David Duchovny— Miss Subways: A Novel (2018, Farrar, Straus and Giroux, $26.00 U.S.) Purchase this book (Amazon)
It’s easy to write off David Duchovny one of a number of celebrities who fancies him or herself as a novelist. However, the guy is no stranger to the world of fiction. His college education is steeped in English Literature and poetry, he received a terminal M.A. in the same field while working on a Ph.D. — but ditched completing the degree while working on his doctoral dissertation. Does that make him more qualified than his acting contemporaries to write long-form fiction? Not really. Indeed, it’s possible that having a deep knowledge of English Lit may somewhat hamper his ability to tell a good story. While that’s not entirely the case with his third novel, Miss Subways, Duchovny does take extended detours in his story with long expositions and pontifications on philosophical and religious questions — which does muddy the waters of a good yarn.
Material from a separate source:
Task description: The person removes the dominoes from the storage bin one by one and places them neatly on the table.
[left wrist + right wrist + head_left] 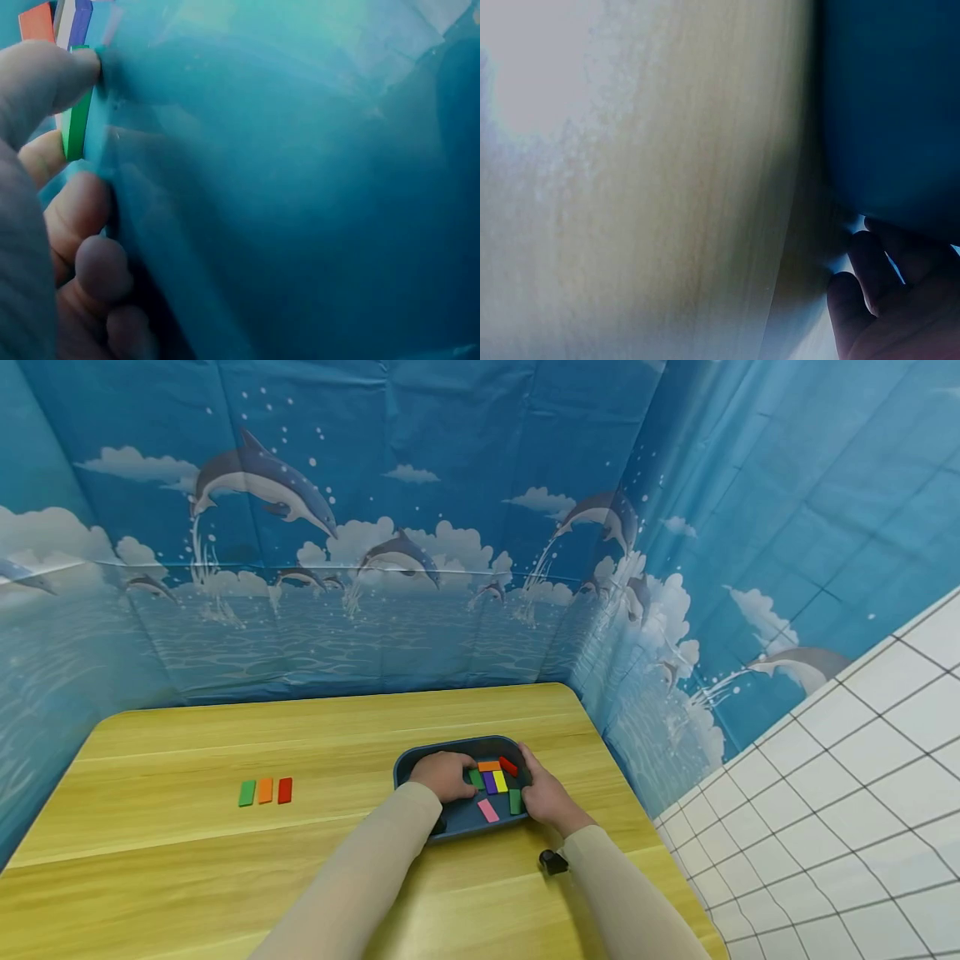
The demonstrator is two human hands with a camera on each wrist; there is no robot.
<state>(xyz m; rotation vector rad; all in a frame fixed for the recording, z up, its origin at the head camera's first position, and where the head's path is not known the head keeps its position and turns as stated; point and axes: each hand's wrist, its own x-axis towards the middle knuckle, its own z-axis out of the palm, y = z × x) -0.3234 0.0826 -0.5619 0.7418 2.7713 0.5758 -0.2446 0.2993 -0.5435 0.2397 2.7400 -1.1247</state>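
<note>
A dark blue tray (467, 833) sits on the table with several small coloured blocks in it. My left hand (444, 777) reaches inside and pinches a green block (77, 124) between thumb and finger. Beside that block are a purple block (490, 782) and a yellow block (500, 781), with an orange block (489, 767) behind and a red block (508, 766) tilted at the right. A pink block (488, 811) and a second green block (515, 802) lie nearer the front. My right hand (551, 795) grips the tray's right end; its fingers (874, 270) are under the outer side.
At the left of the wooden table (172, 877), a light green block (247, 793), an orange block (266, 791) and a red block (285, 791) stand apart in a row. A dolphin-print curtain (420, 635) hangs behind; a white tiled surface (847, 793) borders the right.
</note>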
The story veers into the realm of science fiction with its lead character, Emer Gunnels, facing a choice: save the one she loves from a horrible death by sacrificing her relationship and never seeing her soul mate again, or watch him die. It’s kind of a Hobson’s Choice (i.e., taking what is available or nothing at all) as both will leave Emer alone and pining for love. Where does this strange choice come from? Well — and this is where the novel takes a strange turn — Emer is confronted in her apartment by a Celtic fairy (not a leprechaun) named Sid who shows her on his phone video of Emer’s boyfriend, Con, and the grisly fate that awaits him. The video shows what could be if Emer lets him die, and also shows what could be if she makes the choice to leave him and never cross paths again. She chooses a loveless existence where she and her boyfriend — known as Con, but whose real name is Cuchulain Constance — live apart in an alternate reality. The bulk of the novel is exploring the nature of love (as it transcends space-time), mythological creatures who live in our world, and a heaping helping of pop culture references that are very funny at times.
Duchovny is a competent writer who really shines when his sardonic, pop-culture laced quips take front and center. I’m not sure if people outside late Baby Boomers and Gen X’ers will find the references Duchovny weaves into the dialog funny, but they certainly made me chuckle at times. Alas, those moments were few and far between in the novel, and that’s a shame because Miss Subways had the potential to be a crazy and funny wild ride of a story. Instead, Duchovny’s detours into high-minded quotes and long disquisitions into the meaning of love and religion sacrificed a potentially compelling plot that made the novel more than a bit plodding.